お正月の行事を思い浮かべると、実は「火」を使うものが数多くあります。迎え火、送り火、どんど焼き、そして年越しに響く除夜の鐘。これらは宗教的背景や形式こそ異なりますが、共通して「火」が重要な役割を果たしています。なぜ日本人は、年の節目に火を用いてきたのでしょうか。

 

火は「浄める」力を持つ

日本の神道や仏教において、火は単なる熱や光ではなく、穢れを祓い、清める力を持つ存在と考えられてきました。汚れや災い、古いものを焼き尽くし、新しい状態へと生まれ変わらせる――火にはそんな「浄化」の象徴的な意味があります。

一年の終わりと始まりが交差するお正月は、まさに「切り替え」の時期です。だからこそ、人々は火を通して、過ぎ去った年を送り、新しい年を迎える準備をしてきたのです。

 

迎え火・送り火――魂を導く火

お盆の行事として知られる迎え火・送り火ですが、「火で迎え、火で送る」という考え方は、お正月の信仰とも共通しています。年神様や祖霊といった目に見えない存在を迎えるために、火は道しるべとして用いられてきました。

暗闇の中で灯る火は、あの世とこの世をつなぐ境界を示すものでもあります。火を焚くことで、「ここが人の暮らしの場であり、清められた場所である」ことを示してきたのです。

 

どんど焼き――火で送る、感謝の儀式

小正月に行われるどんど焼き(左義長)は、お正月飾りや書き初めを焚き上げる行事です。門松やしめ縄、破魔矢などは、年神様を迎えるための依り代でした。その役目を終えたものを火にくべることで、神様を空へお送りし、感謝を伝えるとされています。

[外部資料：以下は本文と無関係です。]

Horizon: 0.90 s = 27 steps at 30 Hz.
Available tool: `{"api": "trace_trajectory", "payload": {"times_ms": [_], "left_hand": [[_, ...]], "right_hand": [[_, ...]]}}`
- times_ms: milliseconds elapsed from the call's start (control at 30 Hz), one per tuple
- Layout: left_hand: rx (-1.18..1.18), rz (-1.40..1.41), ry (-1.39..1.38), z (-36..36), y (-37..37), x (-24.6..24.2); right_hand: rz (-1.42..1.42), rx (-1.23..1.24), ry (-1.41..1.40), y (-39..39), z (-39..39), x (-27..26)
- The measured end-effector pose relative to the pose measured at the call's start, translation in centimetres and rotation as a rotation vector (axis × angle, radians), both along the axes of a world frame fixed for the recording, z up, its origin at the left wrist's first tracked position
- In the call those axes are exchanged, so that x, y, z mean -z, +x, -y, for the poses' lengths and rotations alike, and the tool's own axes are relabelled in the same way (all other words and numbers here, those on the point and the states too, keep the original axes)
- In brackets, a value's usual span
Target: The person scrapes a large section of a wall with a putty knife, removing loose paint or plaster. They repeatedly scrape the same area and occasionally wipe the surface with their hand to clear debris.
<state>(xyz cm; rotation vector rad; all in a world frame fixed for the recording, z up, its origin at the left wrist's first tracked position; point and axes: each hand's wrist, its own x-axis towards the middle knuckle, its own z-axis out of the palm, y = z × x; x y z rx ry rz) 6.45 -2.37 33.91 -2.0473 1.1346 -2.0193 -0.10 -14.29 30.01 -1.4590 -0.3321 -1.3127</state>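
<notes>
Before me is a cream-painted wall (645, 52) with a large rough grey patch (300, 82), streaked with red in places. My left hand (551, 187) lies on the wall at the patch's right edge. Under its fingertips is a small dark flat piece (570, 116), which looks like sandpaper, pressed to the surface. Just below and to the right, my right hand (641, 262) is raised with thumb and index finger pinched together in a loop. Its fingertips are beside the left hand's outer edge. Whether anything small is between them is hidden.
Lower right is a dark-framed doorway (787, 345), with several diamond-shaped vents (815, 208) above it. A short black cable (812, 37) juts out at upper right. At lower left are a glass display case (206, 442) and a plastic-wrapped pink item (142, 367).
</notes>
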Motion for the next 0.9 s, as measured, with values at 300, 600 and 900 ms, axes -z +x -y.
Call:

これは単なる処分ではなく、「役目を終えたものを、感謝とともに手放す」ための神事です。火を通すことで、神聖な力が天へ還り、次の年へとつながっていくと考えられてきました。

 

 

火がつなぐ「終わり」と「始まり」

火は、ものを終わらせる存在であると同時に、新しいものを生み出す力を持っています。古い年の穢れを焼き尽くし、清らかな状態で新年を迎える。そのために、日本人は火を使い続けてきました。

迎え、送り、焚き、祓う。
お正月の火の行事には、「断ち切る」のではなく、「つなげる」ための優しい思想が込められています。

忙しい現代では、火を扱う機会は少なくなりました。それでも、お正月に炎や灯り、音に心を向けることで、私たちは無意識のうちに「新しく生き直す準備」をしているのかもしれません。